Regex for a Single Word with Different Spellings 
[4]  In my corpus of Du Bois texts, "cooperation" has 3 correct spellings: "cooperation", "co-operation", and the older "coöperation".  In v3.5.9 this regex finds all 3 spellings:
    {rgx-1}  (?i)co-?[oö]peration
But in v4, using {rgx-1}, only "cooperation" and "coöperation" are matched, not "co-operation".

[5]  In v4 I tried a regex using alternation:
    {rgx-2}  co-operation|cooperation|coöperation
which in v4 still does not locate "co-operation" with the dash.  In my Du Bois corpus there are over 160 instances of "co-operation".

[6]  The only regex that worked in v4 was
    {rgx-3}  co operation
without the dash, which was able to locate "co-operation" with the dash.  As I expected, {rgx-3} did not locate "cooperation" or "coöperation".

[7]  A regex that works in AntConc v4 is:
    {rgx-4}  self conscious
This regex without the dash will find "self-conscious" and "self-consciousness", both with the dash, as well as "self conscious" itself.

[8]  A Question: Is that what you mean by token in the regex implementation in AntConc 4?  Namely, that the two search terms [node words] are matched regardless of the punctuation or blank space that may lie between them?

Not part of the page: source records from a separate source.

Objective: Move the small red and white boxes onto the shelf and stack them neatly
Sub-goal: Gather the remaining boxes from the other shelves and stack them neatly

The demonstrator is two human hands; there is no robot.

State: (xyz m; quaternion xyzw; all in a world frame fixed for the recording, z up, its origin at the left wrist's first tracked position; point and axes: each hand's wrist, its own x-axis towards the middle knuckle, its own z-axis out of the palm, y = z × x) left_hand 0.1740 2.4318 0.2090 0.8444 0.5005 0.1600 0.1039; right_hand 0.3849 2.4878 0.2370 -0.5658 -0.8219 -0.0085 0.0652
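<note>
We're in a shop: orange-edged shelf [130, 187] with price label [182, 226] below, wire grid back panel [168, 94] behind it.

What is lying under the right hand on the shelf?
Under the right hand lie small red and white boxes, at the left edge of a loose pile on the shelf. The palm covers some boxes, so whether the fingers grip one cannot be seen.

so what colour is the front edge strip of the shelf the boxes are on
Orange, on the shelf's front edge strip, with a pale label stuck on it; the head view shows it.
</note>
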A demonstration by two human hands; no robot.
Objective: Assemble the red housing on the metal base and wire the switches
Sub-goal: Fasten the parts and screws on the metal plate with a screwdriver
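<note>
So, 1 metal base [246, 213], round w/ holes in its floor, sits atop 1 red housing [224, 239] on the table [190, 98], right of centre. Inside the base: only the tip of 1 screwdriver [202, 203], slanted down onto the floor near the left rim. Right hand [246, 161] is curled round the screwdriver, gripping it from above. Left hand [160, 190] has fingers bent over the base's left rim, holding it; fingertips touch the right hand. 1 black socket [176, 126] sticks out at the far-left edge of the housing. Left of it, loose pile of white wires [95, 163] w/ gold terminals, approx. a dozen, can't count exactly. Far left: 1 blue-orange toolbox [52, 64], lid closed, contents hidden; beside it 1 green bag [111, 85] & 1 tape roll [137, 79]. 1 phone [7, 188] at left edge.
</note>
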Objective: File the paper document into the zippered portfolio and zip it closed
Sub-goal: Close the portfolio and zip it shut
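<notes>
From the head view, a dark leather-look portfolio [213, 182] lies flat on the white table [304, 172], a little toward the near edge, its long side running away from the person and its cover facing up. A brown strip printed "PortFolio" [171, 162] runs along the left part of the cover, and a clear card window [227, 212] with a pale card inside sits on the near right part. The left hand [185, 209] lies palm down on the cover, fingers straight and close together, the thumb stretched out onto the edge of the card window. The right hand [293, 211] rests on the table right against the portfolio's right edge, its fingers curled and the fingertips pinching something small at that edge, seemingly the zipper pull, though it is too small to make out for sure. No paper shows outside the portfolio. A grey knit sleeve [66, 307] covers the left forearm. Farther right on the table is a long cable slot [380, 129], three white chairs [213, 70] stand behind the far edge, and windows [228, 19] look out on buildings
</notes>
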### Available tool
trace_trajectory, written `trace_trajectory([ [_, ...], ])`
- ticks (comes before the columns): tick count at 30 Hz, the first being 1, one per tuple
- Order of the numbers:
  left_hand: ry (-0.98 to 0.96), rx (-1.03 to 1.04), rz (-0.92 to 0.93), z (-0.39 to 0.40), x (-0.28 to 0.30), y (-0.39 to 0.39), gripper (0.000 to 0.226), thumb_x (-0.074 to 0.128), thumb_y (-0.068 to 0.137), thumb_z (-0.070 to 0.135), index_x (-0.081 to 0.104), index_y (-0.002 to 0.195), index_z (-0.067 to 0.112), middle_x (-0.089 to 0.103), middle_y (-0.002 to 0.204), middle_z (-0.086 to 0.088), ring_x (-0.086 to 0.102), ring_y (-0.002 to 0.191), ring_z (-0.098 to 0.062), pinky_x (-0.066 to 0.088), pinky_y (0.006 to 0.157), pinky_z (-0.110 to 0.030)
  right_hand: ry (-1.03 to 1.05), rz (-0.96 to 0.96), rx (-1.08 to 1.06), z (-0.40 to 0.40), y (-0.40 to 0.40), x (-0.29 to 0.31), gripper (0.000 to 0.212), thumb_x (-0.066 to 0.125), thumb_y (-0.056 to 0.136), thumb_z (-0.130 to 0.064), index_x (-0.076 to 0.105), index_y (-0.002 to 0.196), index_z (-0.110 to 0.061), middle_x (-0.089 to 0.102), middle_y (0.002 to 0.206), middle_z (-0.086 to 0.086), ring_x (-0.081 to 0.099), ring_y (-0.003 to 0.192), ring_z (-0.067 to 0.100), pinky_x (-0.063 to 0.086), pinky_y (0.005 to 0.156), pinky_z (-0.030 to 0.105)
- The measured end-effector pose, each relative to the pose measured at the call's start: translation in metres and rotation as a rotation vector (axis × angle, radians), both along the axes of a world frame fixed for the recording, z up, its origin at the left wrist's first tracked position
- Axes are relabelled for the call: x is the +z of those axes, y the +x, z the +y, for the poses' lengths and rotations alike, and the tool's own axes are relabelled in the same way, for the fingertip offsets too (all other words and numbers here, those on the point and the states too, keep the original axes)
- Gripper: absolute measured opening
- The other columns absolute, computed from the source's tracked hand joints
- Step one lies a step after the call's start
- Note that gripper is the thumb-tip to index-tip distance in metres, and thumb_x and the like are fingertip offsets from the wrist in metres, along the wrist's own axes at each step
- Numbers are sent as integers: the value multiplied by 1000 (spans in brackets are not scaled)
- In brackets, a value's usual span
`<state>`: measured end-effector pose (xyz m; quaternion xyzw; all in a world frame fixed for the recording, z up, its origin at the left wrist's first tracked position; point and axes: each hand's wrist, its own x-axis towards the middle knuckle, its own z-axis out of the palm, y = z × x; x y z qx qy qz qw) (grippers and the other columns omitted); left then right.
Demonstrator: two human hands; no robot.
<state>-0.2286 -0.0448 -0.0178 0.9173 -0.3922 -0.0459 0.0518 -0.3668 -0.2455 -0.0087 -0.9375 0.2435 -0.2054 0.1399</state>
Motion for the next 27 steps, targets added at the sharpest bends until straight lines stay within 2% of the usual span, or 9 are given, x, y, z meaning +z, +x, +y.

Proximity-Oriented Regular Expressions 
[9]  I now move to proximity-oriented regexes, which are a necessary component of my political-theoretical projects.  With proximity regexes I am seeking the manifold variation of Du Bois's ideas as he potentially ramified them across the hundreds of his writings.  I am not seeking collocations.

[10]  A Request: In AntConc 4, how would I locate, for example, "self" and its variants ("ourselves", "himself") in relation to "conscious" and its variants ("unconscious", "consciously") over a gap of 20-100 words or of 1-400 characters?  Might you please provide a sample regex?  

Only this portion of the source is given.